Then again, you wear boxer briefs, utter cheesy pickup lines at every woman you see, hunt for your food at the local Stop 'N Shop, and hunch over a computer all day. In other words, the only trait you share with this prehistoric badass is your pathetic S-shaped posture: rounded shoulders, forward head posture, exaggerated kyphosis, anterior pelvic tilt, excessive lordosis, internally rotated femurs, and externally rotated, flat feet.
Well, it's time to once and for all dissociate yourself from the Neanderthals by correcting these structural problems. We're here to help you do just that. This four-part series will outline the most common postural distortions and provide a comprehensive program to correct them.
First, let's talk about muscular contraction. You've heard of the sliding filament theory, right? No? Youre not a total kinesiology geek like us, huh? Well, here's a brief synopsis:
Actin and myosin filaments are found within the sarcomere (a contractile unit of skeletal muscle). The myosin cross bridges attach to the actin filaments, pulling them inward and leading to an overall shortening of the muscle fiber. When a bunch of fibers do this at once, we get a concentric muscle action (contraction or shortening).
With the sliding filament theory in mind, you can imagine that changes in the length of a muscle fiber can affect the ability of the muscle to contract optimally. For example, when a sarcomere is too short, it can't generate peak force because of the preexisting overlap of actin filaments. This overlap takes up valuable space that could otherwise be used for the myosin cross bridges to attach. Conversely, when the sarcomere is excessively lengthened, the actin filaments are too spread out for all of the myosin cross bridges to reach them for attachment.
So, we know that a muscle fiber (and, in turn, the entire muscle) is strongest when the sarcomeres are at their ideal resting length (usually resting position or slightly more lengthened). In all other positions, the sarcomere is outside of this ideal length zone and can't generate maximal force. Just consider how your strength varies in certain portions of the barbell curl and you'll understand what we mean.
The length-tension relationship isn't only important at the cellular level; training or lack thereof can alter a muscle's normal resting length. Simply put, the more you train a muscle, the shorter it wants to get.
Meanwhile, the response of the antagonist is to lengthen more and more over time to allow the agonist to shorten. If you need a visual, wrap an elastic band around your wrist. Pull on one side to loosen it (the antagonist) and note that the other side tightens (the agonist). This is how concentric muscle actions normally occur; the antagonist must relax to permit the agonist to shorten.

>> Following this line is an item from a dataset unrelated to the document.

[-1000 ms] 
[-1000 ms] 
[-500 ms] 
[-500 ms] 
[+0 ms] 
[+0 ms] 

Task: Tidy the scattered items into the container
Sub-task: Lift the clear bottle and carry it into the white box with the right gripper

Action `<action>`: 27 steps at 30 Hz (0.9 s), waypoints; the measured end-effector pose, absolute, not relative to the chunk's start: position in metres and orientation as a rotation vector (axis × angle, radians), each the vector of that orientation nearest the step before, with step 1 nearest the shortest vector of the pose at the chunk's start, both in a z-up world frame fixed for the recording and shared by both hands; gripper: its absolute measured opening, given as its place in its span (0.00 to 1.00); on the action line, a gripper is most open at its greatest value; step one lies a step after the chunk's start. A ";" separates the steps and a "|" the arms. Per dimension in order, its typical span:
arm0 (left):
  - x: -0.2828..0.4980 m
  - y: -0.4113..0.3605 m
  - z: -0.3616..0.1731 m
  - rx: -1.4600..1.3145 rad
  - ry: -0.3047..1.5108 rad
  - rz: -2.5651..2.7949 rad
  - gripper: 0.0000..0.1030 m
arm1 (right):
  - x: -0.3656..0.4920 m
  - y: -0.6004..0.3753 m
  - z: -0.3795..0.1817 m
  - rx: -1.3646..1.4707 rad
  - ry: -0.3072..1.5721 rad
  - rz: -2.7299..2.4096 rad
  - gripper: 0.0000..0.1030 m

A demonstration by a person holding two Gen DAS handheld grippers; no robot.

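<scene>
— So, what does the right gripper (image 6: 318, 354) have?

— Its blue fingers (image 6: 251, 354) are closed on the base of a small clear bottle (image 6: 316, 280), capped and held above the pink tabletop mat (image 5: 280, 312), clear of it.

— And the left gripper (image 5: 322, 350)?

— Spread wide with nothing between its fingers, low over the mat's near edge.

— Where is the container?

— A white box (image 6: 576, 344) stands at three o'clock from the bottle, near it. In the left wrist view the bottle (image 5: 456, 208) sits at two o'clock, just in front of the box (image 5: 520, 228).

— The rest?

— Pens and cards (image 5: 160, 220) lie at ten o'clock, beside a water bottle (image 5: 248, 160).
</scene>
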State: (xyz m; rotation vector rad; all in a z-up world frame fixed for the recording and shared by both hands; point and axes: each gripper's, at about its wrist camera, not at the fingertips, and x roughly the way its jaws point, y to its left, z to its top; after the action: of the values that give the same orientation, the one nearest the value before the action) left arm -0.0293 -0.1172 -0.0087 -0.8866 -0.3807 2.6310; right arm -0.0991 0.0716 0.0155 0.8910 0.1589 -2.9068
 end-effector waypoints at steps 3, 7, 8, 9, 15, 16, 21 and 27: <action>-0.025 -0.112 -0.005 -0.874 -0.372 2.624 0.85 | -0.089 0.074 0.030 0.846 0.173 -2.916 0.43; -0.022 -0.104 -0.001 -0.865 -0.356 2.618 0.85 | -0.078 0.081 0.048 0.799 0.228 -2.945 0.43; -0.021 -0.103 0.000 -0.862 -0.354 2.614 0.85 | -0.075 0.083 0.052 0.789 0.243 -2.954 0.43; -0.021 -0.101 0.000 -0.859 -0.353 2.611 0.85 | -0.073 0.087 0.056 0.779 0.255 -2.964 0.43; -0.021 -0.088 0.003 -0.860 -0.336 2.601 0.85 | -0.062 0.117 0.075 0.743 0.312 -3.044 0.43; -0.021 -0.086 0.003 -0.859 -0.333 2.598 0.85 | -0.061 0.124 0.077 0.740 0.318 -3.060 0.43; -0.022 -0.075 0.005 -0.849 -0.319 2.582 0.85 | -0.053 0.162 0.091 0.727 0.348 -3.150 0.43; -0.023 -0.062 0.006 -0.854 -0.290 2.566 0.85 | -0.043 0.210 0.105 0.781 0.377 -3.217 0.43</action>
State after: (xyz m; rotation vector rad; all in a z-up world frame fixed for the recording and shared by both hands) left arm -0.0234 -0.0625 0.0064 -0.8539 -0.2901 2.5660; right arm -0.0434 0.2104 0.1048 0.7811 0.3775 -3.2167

The problem herein lies when the agonists become chronically shortened due to poor training and/or lifestyle behaviors. Summarily, we get shortened (hypertonic or overactive) muscles and lengthened (hypotonic or inhibited) muscles opposing each another. Now, toss the length-tension considerations into the mix; do you think muscles (and their individual fibers) that are always outside of the optimal length zone will be able to generate maximal force? Is the Pope Hindu?
When discussing length and tension, you must also be aware that they're not one and the same. A muscle can have excellent length but still be excessively tight and vice versa (although its not as common). It's generally accepted that with length, more is better unless you have the flexibility of a circus sideshow freak. Muscle length is usually improved via stretching (static, dynamic, PNF, etc.)
On the flip side, tension is more of a bell-shaped curve. On one hand, excessive tension is problematic as stated above, but excessive laxity isnt beneficial either. Tension is a true tight rope and something that should be evaluated frequently. Tension is best improved using modalities like massage, heat, muscle stim, or myofascial release.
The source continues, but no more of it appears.